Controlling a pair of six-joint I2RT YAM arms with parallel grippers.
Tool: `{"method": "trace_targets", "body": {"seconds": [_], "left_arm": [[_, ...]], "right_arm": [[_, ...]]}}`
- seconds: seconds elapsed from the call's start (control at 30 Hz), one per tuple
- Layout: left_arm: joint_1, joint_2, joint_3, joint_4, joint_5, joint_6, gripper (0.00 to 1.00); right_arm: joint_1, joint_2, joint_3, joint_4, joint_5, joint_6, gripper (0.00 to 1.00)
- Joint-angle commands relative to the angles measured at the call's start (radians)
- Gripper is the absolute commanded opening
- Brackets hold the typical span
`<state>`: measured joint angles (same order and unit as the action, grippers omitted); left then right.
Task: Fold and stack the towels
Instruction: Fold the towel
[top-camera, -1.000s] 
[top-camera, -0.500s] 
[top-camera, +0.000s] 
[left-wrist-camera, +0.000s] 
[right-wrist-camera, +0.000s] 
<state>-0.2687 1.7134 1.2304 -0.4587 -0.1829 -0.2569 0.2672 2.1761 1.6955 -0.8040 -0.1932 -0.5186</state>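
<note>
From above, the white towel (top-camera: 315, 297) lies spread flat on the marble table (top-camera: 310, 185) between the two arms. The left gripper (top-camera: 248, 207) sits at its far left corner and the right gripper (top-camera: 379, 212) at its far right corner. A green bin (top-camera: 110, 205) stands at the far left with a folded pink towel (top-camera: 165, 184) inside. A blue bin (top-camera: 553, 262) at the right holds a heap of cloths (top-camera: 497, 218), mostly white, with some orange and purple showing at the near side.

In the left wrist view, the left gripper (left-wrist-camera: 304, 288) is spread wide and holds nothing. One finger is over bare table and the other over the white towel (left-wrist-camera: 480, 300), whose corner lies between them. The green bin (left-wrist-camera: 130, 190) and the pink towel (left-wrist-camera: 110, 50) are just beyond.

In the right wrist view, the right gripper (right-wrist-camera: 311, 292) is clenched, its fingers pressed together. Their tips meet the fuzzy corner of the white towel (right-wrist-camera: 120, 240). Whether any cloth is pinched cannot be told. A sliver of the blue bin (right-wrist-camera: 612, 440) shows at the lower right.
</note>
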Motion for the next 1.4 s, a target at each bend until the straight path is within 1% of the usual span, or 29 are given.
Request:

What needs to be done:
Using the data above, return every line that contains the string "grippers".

Reply to the task:
Controlling a pair of six-joint I2RT YAM arms with parallel grippers.
`<state>`: measured joint angles (same order and unit as the action, grippers omitted); left then right.

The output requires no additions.